AVAILABLE DATA Block Start
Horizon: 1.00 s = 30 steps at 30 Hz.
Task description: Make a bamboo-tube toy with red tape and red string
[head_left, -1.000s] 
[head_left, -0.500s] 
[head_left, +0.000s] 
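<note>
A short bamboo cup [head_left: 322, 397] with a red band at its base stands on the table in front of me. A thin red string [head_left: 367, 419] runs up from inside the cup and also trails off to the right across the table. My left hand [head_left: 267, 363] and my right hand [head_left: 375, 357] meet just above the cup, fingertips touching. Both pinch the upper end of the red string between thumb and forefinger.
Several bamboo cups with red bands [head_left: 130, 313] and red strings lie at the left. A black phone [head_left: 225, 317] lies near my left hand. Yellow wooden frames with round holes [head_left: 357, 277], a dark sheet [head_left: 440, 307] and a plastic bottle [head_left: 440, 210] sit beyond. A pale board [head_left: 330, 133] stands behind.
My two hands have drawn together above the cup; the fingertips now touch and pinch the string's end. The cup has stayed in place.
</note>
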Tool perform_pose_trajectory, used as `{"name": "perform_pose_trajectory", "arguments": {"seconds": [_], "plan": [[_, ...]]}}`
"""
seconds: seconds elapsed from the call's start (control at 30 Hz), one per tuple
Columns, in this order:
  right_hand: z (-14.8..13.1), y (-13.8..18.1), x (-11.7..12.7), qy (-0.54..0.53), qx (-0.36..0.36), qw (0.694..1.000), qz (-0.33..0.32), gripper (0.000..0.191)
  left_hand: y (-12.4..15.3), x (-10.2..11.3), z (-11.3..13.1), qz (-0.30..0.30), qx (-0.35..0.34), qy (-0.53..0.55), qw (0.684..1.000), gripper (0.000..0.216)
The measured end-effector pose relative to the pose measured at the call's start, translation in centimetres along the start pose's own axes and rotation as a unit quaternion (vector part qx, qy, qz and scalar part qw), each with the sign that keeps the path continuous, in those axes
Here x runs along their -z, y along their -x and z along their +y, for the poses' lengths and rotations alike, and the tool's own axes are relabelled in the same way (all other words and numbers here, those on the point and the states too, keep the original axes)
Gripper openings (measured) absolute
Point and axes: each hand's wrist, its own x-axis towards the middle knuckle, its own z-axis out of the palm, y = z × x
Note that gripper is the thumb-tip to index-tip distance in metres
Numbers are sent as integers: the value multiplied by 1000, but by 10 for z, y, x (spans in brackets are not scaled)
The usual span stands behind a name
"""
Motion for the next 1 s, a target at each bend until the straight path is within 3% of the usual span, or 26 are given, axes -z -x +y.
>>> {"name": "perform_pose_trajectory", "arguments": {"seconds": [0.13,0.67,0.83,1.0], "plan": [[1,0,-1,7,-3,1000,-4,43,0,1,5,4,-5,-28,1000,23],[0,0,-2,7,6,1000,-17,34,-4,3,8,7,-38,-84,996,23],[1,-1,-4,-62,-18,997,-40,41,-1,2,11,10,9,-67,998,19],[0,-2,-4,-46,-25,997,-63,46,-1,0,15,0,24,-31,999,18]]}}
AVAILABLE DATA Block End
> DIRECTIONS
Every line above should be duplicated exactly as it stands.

> FINISHED EXERCISE
Horizon: 1.00 s = 30 steps at 30 Hz.
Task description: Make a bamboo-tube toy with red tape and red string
[head_left, -1.000s] 
[head_left, -0.500s] 
[head_left, +0.000s] 
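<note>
A short bamboo cup [head_left: 322, 397] with a red band at its base stands on the table in front of me. A thin red string [head_left: 367, 419] runs up from inside the cup and also trails off to the right across the table. My left hand [head_left: 267, 363] and my right hand [head_left: 375, 357] meet just above the cup, fingertips touching. Both pinch the upper end of the red string between thumb and forefinger.
Several bamboo cups with red bands [head_left: 130, 313] and red strings lie at the left. A black phone [head_left: 225, 317] lies near my left hand. Yellow wooden frames with round holes [head_left: 357, 277], a dark sheet [head_left: 440, 307] and a plastic bottle [head_left: 440, 210] sit beyond. A pale board [head_left: 330, 133] stands behind.
My two hands have drawn together above the cup; the fingertips now touch and pinch the string's end. The cup has stayed in place.
</note>
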Tool perform_pose_trajectory, used as `{"name": "perform_pose_trajectory", "arguments": {"seconds": [_], "plan": [[_, ...]]}}`
"""
seconds: seconds elapsed from the call's start (control at 30 Hz), one per tuple
Columns, in this order:
  right_hand: z (-14.8..13.1), y (-13.8..18.1), x (-11.7..12.7), qy (-0.54..0.53), qx (-0.36..0.36), qw (0.694..1.000), qz (-0.33..0.32), gripper (0.000..0.191)
  left_hand: y (-12.4..15.3), x (-10.2..11.3), z (-11.3..13.1), qz (-0.30..0.30), qx (-0.35..0.34), qy (-0.53..0.55), qw (0.684..1.000), gripper (0.000..0.216)
The measured end-effector pose relative to the pose measured at the call's start, translation in centimetres along the start pose's own axes and rotation as a unit quaternion (vector part qx, qy, qz and scalar part qw), each with the sign that keeps the path continuous, in those axes
Here x runs along their -z, y along their -x and z along their +y, for the poses' lengths and rotations alike, and the tool's own axes are relabelled in the same way (all other words and numbers here, those on the point and the states too, keep the original axes)
Gripper openings (measured) absolute
Point and axes: each hand's wrist, its own x-axis towards the middle knuckle, its own z-axis out of the palm, y = z × x
Note that gripper is the thumb-tip to index-tip distance in metres
Numbers are sent as integers: the value multiplied by 1000, but by 10 for z, y, x (spans in brackets are not scaled)
The usual span stands behind a name
"""
Motion for the next 1 s, a target at each bend until the straight path is within 3% of the usual span, or 26 are given, axes -z -x +y.
>>> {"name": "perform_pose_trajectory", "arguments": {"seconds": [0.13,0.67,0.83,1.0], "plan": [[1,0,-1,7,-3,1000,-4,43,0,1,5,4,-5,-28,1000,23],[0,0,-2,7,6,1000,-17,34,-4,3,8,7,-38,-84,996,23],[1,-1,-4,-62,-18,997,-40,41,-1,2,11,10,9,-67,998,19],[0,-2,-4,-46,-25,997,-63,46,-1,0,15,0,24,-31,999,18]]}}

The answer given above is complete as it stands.